*Task instructions*.
This task calls for copying every line in the data below that contains the word "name".
****************************************
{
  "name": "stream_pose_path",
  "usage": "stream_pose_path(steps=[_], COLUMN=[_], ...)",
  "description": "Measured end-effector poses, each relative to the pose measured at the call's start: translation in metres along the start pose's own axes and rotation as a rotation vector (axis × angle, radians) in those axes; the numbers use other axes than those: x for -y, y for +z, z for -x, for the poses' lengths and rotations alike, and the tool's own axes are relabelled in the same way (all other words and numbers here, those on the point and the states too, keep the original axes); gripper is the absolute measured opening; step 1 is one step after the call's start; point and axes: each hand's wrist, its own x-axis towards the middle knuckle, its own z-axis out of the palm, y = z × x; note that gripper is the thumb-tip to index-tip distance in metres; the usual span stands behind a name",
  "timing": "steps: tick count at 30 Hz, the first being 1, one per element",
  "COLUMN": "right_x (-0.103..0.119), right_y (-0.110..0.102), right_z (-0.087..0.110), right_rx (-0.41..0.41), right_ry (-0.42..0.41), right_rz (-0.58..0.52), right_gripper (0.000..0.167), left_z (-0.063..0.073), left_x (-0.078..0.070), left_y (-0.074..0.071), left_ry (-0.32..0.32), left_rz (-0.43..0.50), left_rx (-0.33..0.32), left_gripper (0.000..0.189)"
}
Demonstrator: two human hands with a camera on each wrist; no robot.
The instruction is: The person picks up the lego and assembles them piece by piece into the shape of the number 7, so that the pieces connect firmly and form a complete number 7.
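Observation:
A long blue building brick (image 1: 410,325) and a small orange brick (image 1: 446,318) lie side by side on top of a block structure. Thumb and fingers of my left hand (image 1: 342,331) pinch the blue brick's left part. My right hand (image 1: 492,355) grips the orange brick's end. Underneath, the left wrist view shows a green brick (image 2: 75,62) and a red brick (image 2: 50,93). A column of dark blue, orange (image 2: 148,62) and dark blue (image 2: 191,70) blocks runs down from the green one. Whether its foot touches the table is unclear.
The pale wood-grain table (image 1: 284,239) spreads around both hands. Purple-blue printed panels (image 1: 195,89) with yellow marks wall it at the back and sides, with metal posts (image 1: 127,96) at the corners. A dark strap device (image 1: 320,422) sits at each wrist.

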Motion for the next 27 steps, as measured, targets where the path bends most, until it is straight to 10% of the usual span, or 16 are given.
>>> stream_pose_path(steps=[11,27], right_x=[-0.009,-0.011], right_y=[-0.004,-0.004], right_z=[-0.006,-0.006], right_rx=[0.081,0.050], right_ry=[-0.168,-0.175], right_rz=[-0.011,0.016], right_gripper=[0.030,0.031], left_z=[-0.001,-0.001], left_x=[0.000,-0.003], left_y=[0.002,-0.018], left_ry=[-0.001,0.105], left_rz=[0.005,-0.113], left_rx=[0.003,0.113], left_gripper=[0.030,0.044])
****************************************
*Answer box*.
  "name": "stream_pose_path",
  "description": "Measured end-effector poses, each relative to the pose measured at the call's start: translation in metres along the start pose's own axes and rotation as a rotation vector (axis × angle, radians) in those axes; the numbers use other axes than those: x for -y, y for +z, z for -x, for the poses' lengths and rotations alike, and the tool's own axes are relabelled in the same way (all other words and numbers here, those on the point and the states too, keep the original axes); gripper is the absolute measured opening; step 1 is one step after the call's start; point and axes: each hand's wrist, its own x-axis towards the middle knuckle, its own z-axis out of the palm, y = z × x; note that gripper is the thumb-tip to index-tip distance in metres; the usual span stands behind a name",

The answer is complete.